━━━━━ DATA RECORDS ━━━━━

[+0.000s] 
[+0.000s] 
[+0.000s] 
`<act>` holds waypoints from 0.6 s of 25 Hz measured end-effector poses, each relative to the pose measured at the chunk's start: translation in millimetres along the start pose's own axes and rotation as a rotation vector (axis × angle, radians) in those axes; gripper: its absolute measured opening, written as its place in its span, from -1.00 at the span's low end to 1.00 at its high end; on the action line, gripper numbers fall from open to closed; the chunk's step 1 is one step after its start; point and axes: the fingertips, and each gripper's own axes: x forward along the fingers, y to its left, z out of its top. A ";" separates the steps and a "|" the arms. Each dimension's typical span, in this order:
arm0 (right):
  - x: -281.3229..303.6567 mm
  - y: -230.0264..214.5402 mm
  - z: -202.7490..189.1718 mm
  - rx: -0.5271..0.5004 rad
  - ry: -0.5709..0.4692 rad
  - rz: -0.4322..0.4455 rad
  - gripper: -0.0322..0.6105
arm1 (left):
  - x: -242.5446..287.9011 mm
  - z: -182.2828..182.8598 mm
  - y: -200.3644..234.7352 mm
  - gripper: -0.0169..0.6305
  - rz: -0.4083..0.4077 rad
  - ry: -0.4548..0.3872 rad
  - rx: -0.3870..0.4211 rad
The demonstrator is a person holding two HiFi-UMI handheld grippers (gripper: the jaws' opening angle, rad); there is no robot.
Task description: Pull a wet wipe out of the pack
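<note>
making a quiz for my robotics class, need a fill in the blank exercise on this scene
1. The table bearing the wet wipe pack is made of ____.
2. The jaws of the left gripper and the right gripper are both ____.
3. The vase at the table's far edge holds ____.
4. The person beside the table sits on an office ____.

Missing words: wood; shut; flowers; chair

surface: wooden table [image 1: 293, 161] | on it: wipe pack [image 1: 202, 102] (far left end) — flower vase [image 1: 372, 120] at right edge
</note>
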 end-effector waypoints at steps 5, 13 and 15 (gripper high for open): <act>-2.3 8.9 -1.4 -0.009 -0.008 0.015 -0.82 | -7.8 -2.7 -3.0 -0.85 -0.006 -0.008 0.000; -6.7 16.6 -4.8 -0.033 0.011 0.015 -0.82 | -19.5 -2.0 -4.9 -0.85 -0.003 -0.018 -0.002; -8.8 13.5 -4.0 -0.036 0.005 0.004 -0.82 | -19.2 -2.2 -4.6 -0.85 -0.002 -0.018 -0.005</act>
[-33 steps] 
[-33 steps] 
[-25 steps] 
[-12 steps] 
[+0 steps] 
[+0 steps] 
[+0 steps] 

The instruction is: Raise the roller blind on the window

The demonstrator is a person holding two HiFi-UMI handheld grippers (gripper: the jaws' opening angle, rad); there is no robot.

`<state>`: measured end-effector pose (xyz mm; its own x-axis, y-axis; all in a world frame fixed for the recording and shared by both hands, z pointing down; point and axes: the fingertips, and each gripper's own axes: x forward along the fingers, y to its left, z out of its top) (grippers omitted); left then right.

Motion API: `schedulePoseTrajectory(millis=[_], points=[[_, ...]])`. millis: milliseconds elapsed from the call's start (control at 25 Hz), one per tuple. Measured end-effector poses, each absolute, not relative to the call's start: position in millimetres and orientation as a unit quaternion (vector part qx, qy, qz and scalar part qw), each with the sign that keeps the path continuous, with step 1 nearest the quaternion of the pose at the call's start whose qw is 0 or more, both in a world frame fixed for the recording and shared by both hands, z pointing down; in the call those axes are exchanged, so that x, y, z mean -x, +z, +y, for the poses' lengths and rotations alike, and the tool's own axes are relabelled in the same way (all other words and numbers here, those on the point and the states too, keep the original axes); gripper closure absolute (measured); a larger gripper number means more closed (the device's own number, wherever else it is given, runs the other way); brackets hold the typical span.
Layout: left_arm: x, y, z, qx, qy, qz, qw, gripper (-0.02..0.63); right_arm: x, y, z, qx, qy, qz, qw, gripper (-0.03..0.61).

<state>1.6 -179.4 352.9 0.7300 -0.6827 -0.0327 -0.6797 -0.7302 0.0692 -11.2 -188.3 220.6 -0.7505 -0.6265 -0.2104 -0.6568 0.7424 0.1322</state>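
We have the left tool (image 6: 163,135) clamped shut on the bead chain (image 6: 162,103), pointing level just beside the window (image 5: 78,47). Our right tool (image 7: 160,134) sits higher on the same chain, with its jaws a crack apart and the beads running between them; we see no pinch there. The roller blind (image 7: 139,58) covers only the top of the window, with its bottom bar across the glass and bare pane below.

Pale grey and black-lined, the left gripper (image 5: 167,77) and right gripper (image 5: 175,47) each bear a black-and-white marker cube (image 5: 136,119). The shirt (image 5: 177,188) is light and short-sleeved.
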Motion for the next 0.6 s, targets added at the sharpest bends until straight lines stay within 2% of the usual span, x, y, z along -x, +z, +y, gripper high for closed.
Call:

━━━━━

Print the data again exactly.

[+0.000s] 
[+0.000s] 
[+0.000s] 
`<act>` holds waypoints from 0.6 s of 25 Hz measured end-effector poses, each relative to the pose measured at the chunk's start: translation in millimetres along the start pose's own axes and rotation as a rotation vector (axis × angle, radians) in those axes; gripper: its absolute measured opening, written as its place in its span, from -1.00 at the span's low end to 1.00 at its high end; on the action line, gripper numbers fall from open to closed; the chunk's step 1 is one step after its start; point and axes: the fingertips, and each gripper's own axes: x forward along the fingers, y to its left, z out of its top. A ";" separates the steps and a "|" the arms. Each dimension's typical span, in this order:
arm0 (right):
  - x: -281.3229..303.6567 mm
  - y: -230.0264..214.5402 mm
  - z: -202.7490..189.1718 mm
  - rx: -0.5271..0.5004 rad
  - ry: -0.5709..0.4692 rad
  - rz: -0.4322..0.4455 rad
  - gripper: -0.0322..0.6105
arm1 (left):
  - x: -242.5446..287.9011 mm
  - z: -182.2828..182.8598 mm
  - y: -200.3644..234.7352 mm
  - gripper: -0.0169..0.6305
  - rz: -0.4083..0.4077 rad
  - ry: -0.4548..0.3872 rad
  - rx: -0.3870..0.4211 rad
The demonstrator is a person holding two HiFi-UMI handheld grippers (gripper: the jaws' opening angle, rad); there is no robot.
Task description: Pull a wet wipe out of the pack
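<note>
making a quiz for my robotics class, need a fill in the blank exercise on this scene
1. The table bearing the wet wipe pack is made of ____.
2. The jaws of the left gripper and the right gripper are both ____.
3. The vase at the table's far edge holds ____.
4. The person beside the table sits on an office ____.

Missing words: wood; shut; flowers; chair

surface: wooden table [image 1: 293, 161] | on it: wipe pack [image 1: 202, 102] (far left end) — flower vase [image 1: 372, 120] at right edge
</note>
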 end-effector waypoints at steps 5, 13 and 15 (gripper high for open): <act>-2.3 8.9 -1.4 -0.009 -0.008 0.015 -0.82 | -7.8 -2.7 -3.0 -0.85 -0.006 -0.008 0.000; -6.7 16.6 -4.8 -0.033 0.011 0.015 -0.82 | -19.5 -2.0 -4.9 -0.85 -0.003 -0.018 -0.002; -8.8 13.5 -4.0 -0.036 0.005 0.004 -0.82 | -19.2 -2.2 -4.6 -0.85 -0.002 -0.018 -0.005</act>
[-33 steps] 
[-33 steps] 
[-25 steps] 
[-12 steps] 
[+0 steps] 
[+0 steps] 
[+0 steps] 

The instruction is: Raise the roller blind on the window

The demonstrator is a person holding two HiFi-UMI handheld grippers (gripper: the jaws' opening angle, rad); there is no robot.

`<state>`: measured end-effector pose (xyz mm; its own x-axis, y-axis; all in a world frame fixed for the recording and shared by both hands, z pointing down; point and axes: the fingertips, and each gripper's own axes: x forward along the fingers, y to its left, z out of its top) (grippers omitted); left then right.

Motion API: `schedulePoseTrajectory(millis=[_], points=[[_, ...]])`. millis: milliseconds elapsed from the call's start (control at 25 Hz), one per tuple. Measured end-effector poses, each absolute, not relative to the call's start: position in millimetres and orientation as a unit quaternion (vector part qx, qy, qz and scalar part qw), each with the sign that keeps the path continuous, with step 1 nearest the quaternion of the pose at the call's start whose qw is 0 or more, both in a world frame fixed for the recording and shared by both hands, z pointing down; in the call those axes are exchanged, so that x, y, z mean -x, +z, +y, for the poses' lengths and rotations alike, and the tool's own axes are relabelled in the same way (all other words and numbers here, those on the point and the states too, keep the original axes); gripper closure absolute (measured); a larger gripper number means more closed (the device's own number, wherever else it is given, runs the other way); brackets hold the typical span.
Layout: left_arm: x, y, z, qx, qy, qz, qw, gripper (-0.02..0.63); right_arm: x, y, z, qx, qy, qz, qw, gripper (-0.03..0.61).

<state>1.6 -179.4 352.9 0.7300 -0.6827 -0.0327 -0.6797 -0.7302 0.0692 -11.2 -188.3 220.6 -0.7505 -0.6265 -0.2104 -0.6568 0.7424 0.1322</state>
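We have the left tool (image 6: 163,135) clamped shut on the bead chain (image 6: 162,103), pointing level just beside the window (image 5: 78,47). Our right tool (image 7: 160,134) sits higher on the same chain, with its jaws a crack apart and the beads running between them; we see no pinch there. The roller blind (image 7: 139,58) covers only the top of the window, with its bottom bar across the glass and bare pane below.

Pale grey and black-lined, the left gripper (image 5: 167,77) and right gripper (image 5: 175,47) each bear a black-and-white marker cube (image 5: 136,119). The shirt (image 5: 177,188) is light and short-sleeved.
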Motion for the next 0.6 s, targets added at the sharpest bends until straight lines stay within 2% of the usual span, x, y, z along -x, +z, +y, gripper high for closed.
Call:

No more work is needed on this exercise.